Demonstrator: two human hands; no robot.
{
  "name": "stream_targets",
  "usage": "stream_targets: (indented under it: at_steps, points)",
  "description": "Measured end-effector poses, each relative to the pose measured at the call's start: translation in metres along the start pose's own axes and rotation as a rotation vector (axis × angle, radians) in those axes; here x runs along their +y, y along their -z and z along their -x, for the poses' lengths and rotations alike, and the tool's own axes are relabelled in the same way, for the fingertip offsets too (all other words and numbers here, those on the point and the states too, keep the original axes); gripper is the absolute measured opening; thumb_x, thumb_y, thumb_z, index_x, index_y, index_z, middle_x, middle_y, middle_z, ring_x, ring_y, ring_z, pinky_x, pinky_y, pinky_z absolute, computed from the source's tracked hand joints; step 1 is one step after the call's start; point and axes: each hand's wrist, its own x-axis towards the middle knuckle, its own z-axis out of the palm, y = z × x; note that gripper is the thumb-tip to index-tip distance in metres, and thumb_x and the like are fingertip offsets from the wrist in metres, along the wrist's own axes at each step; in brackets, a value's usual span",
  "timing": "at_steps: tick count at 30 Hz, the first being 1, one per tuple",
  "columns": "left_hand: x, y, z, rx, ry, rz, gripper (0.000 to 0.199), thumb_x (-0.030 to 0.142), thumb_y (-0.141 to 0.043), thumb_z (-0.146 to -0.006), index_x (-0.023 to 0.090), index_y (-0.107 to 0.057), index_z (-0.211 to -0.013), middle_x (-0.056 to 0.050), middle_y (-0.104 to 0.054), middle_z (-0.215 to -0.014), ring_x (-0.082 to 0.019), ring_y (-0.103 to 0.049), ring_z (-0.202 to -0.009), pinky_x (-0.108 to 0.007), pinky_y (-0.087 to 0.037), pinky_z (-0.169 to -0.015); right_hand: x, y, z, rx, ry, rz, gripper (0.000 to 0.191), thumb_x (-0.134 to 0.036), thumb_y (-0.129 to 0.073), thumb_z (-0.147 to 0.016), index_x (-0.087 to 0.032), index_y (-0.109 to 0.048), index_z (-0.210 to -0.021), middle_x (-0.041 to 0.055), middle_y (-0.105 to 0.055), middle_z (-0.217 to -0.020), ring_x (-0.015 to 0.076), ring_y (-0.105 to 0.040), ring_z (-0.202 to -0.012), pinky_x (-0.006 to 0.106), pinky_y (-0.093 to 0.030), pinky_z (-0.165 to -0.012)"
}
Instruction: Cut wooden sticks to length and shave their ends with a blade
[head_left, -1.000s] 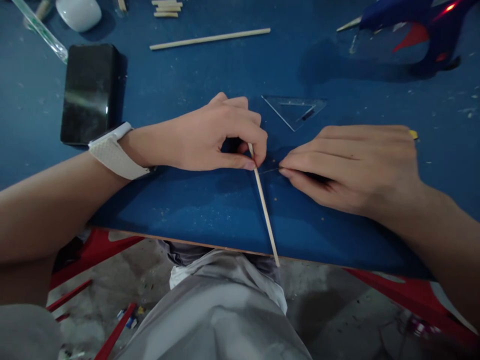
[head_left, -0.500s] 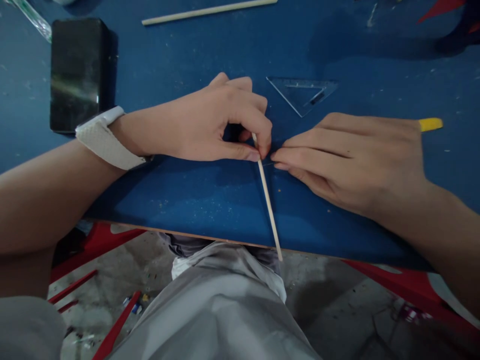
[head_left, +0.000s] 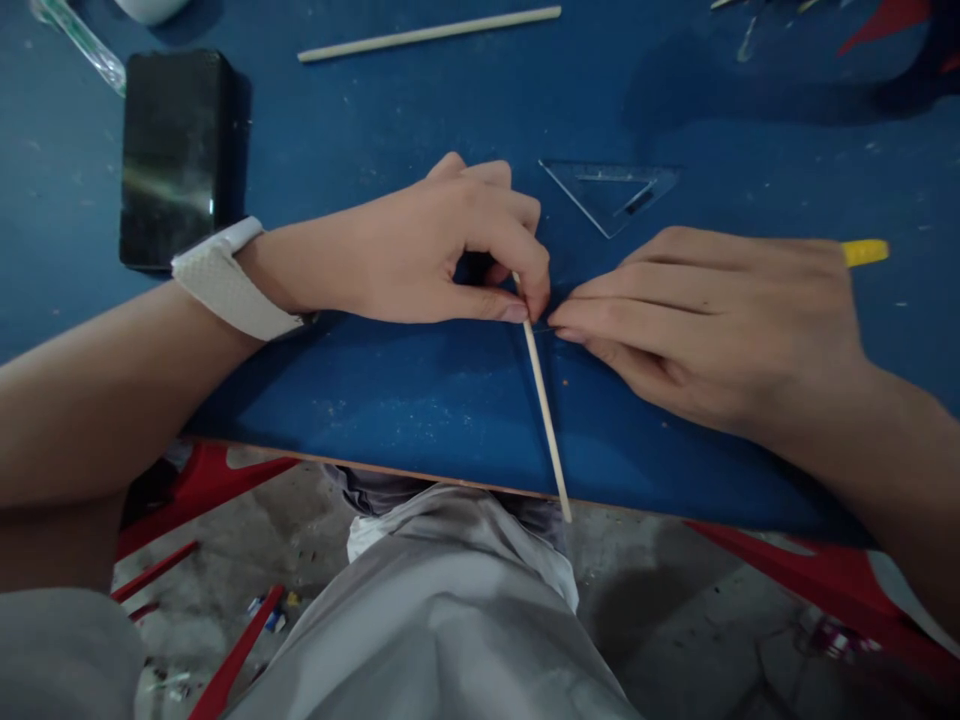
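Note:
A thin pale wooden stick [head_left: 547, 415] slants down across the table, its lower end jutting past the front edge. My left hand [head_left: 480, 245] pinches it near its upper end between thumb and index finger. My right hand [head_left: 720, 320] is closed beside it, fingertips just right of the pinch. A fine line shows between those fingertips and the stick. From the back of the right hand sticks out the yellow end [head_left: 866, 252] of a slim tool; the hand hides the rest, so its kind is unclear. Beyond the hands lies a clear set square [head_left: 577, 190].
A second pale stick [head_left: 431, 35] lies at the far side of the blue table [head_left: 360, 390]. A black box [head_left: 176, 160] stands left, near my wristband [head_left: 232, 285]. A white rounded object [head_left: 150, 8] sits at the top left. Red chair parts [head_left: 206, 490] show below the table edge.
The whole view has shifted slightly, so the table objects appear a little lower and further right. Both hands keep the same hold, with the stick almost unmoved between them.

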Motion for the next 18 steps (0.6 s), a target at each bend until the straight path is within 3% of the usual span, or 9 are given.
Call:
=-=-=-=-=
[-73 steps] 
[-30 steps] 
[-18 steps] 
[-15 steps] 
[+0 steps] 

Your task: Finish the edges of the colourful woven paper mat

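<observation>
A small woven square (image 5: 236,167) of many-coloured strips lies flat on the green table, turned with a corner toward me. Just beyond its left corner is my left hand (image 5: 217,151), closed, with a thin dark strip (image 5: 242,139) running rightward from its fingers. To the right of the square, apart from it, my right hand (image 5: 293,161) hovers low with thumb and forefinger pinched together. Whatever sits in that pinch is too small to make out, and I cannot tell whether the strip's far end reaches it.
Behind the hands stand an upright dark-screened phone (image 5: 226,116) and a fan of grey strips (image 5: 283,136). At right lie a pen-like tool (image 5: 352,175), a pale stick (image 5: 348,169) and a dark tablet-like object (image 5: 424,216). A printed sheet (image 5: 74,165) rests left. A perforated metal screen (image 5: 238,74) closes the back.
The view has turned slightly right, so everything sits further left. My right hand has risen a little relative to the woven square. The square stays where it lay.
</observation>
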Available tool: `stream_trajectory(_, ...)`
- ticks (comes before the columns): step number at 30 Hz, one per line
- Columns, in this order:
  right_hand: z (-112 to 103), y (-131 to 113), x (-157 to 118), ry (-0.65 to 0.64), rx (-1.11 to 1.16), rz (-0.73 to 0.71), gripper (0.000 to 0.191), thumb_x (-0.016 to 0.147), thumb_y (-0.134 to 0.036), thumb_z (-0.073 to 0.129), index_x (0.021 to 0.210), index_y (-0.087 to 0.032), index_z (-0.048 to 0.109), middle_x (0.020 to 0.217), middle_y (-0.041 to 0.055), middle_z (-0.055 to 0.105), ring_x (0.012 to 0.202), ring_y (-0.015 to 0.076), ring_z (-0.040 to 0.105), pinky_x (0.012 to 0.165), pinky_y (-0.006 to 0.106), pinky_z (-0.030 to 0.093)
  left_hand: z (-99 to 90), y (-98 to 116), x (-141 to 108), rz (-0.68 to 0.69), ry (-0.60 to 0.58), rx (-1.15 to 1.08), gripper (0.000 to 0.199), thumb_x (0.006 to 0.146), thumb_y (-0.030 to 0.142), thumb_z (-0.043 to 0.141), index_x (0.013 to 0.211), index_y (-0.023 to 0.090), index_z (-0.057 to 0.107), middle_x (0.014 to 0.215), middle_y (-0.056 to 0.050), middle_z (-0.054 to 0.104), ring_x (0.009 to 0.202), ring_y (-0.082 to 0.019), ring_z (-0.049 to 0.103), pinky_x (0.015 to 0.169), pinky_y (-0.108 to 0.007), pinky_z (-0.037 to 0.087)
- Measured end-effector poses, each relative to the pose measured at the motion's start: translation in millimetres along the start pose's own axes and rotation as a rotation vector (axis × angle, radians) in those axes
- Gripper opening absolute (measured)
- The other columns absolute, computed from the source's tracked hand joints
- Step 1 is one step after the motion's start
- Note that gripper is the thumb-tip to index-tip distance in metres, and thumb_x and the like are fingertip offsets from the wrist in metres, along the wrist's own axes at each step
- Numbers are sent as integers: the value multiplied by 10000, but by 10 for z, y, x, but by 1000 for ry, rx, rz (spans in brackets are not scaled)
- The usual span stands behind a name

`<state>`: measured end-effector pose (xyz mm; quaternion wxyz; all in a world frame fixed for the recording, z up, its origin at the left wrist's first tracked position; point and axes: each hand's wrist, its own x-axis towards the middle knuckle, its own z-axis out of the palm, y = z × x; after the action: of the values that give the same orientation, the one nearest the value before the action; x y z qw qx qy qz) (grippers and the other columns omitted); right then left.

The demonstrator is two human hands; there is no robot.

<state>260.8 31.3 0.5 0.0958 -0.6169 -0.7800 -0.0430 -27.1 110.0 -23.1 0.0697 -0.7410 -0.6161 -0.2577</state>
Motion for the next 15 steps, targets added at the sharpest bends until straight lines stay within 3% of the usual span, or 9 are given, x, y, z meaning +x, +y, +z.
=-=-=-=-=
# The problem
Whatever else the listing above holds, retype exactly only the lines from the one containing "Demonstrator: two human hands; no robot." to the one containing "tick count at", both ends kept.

# Result for this exercise
Demonstrator: two human hands; no robot.
{
  "name": "stream_targets",
  "usage": "stream_targets: (indented under it: at_steps, points)",
  "description": "Measured end-effector poses, each relative to the pose measured at the call's start: translation in metres along the start pose's own axes and rotation as a rotation vector (axis × angle, radians) in those axes; here x runs along their +y, y along their -z and z along their -x, for the poses' lengths and rotations alike, and the tool's own axes are relabelled in the same way, for the fingertip offsets too (all other words and numbers here, those on the point and the states too, keep the original axes); gripper is the absolute measured opening; thumb_x, thumb_y, thumb_z, index_x, index_y, index_z, middle_x, middle_y, middle_z, ring_x, ring_y, ring_z, pinky_x, pinky_y, pinky_z absolute, computed from the source's tracked hand joints; step 1 is one step after the call's start; point and axes: each hand's wrist, its own x-axis towards the middle knuckle, its own z-axis out of the palm, y = z × x; note that gripper is the thumb-tip to index-tip distance in metres, and thumb_x and the like are fingertip offsets from the wrist in metres, along the wrist's own axes at each step; in brackets, a value's usual span",
  "timing": "at_steps: tick count at 30 Hz, the first being 1, one per tuple",

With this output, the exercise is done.